DIUN requires a config file or environment variables to set up notification providers. The initial setup is slightly more involved because you need to configure at least one notification channel, but the config format is straightforward YAML.

Performance and Resource Usage

MetricWatchtowerDIUN
Idle RAM~15-25 MB~20-30 MB
During check~30-50 MB~30-50 MB
CPU usageMinimal (spikes during checks)Minimal (spikes during checks)
Docker image size~15 MB~20 MB

Both are extremely lightweight. Resource usage is negligible on any system. Neither has a web UI, so there is no frontend overhead.

Community and Support

MetricWatchtowerDIUN
GitHub stars19K+3K+
First release20152019
Maintainercontainrrr teamcrazy-max (single, very active)
Release cadenceRegularRegular
DocumentationGood README + docs siteExcellent — detailed docs site

Watchtower has higher name recognition and more stars, but DIUN’s documentation is better organized and covers more edge cases. Both are actively maintained as of 2026.

Use Cases

Choose Watchtower If…

  • You want fully automatic, hands-off container updates
  • You run non-critical services where brief downtime during updates is acceptable
  • You pin image tags and use Watchtower only for patch updates within a tag
  • You want the simplest possible “set and forget” update solution
  • You are comfortable with the risk of an update breaking a service while you are away

Choose DIUN If…

  • You want to control exactly when updates happen
  • You run services where unexpected restarts cause data loss (databases, media servers mid-transcode)
  • You want rich notifications with update details before deciding to update
  • You need to monitor images that are not currently running
  • You run production or semi-production workloads
  • You use a notification platform (Discord, Telegram, Ntfy) and want update alerts in your existing workflow

FAQ

Can I use both together?

Yes, but it is redundant. If you use Watchtower for auto-updates, you already know updates are happening. If you want notification before automatic updates, configure Watchtower’s built-in notifications. Using DIUN alongside Watchtower adds no value.

Is Watchtower dangerous?

It can be. Automatic updates can break your services — a new image might have breaking changes, bugs, or incompatible config. Watchtower has no rollback mechanism. If an update breaks something, you need to manually pull the old image and redeploy. This is why many experienced self-hosters prefer DIUN’s notify-only approach.

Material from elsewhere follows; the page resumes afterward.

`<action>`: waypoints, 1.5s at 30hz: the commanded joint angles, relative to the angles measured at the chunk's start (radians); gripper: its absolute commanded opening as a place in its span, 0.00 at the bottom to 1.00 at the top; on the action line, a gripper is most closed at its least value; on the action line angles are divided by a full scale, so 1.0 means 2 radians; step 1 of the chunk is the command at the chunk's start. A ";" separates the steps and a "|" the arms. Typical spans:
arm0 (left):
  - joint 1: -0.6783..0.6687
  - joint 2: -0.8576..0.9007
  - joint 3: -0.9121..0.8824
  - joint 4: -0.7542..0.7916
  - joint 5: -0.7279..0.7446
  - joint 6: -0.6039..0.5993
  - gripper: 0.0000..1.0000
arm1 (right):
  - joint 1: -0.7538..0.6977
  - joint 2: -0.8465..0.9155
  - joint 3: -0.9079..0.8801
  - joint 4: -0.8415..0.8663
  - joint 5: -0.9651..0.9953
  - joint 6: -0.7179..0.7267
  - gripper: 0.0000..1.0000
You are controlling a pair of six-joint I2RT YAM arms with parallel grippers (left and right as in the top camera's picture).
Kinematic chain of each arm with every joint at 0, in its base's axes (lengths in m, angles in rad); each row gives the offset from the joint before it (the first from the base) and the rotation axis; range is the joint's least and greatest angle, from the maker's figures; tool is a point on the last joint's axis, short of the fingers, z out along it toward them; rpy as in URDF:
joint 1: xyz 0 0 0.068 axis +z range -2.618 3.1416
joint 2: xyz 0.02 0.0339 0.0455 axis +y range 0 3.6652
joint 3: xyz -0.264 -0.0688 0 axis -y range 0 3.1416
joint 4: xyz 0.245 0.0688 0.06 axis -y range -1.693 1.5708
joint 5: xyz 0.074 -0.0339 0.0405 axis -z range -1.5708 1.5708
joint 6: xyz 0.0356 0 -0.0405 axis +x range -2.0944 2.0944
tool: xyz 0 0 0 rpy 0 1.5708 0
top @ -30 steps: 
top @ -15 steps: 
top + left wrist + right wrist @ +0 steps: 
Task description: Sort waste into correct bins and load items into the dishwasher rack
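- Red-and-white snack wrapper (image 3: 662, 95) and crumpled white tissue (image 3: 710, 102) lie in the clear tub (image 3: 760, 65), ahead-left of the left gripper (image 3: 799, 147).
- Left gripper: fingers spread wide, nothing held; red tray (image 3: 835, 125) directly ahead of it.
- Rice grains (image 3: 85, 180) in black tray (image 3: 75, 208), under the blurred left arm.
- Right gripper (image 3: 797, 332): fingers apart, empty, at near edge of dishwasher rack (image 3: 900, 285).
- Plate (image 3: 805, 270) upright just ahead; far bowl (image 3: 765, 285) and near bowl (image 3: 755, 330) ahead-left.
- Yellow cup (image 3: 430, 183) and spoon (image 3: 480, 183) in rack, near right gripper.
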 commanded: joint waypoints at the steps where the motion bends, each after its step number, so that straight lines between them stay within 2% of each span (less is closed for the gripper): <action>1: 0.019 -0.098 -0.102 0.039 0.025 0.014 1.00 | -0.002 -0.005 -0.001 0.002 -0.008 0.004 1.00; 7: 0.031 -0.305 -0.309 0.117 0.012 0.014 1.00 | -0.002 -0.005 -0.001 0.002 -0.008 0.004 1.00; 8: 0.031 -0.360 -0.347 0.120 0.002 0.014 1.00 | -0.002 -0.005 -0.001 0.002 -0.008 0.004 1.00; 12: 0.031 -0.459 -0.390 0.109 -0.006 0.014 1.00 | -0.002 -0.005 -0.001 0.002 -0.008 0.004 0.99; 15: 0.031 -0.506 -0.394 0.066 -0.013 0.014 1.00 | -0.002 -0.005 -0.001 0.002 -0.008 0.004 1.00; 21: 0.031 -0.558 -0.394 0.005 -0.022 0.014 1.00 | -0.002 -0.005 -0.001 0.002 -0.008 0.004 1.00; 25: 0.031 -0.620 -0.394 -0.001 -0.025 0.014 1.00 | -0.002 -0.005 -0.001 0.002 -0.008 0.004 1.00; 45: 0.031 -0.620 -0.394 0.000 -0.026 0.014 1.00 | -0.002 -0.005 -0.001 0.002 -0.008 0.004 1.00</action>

Can Watchtower be set to monitor-only mode?

Yes — use the --monitor-only flag. In this mode, Watchtower checks for updates and sends notifications but does not pull or restart containers. This effectively makes it behave like DIUN, though DIUN has better notification options.

What about Ouroboros as an alternative?

Ouroboros was a similar auto-update tool but has been abandoned. Use Watchtower or DIUN instead.

Final Verdict

DIUN is the better tool for most self-hosters. Automatic updates sound convenient, but unattended container restarts are a real risk — especially for stateful services like databases, media servers, and file sync tools. DIUN gives you awareness without risk. You see the update, you read the changelog, you update when ready.

Use Watchtower only if you are fully committed to automatic updates and accept the tradeoffs. Even then, use label filtering to exclude critical services from auto-updates and only let Watchtower manage low-risk containers.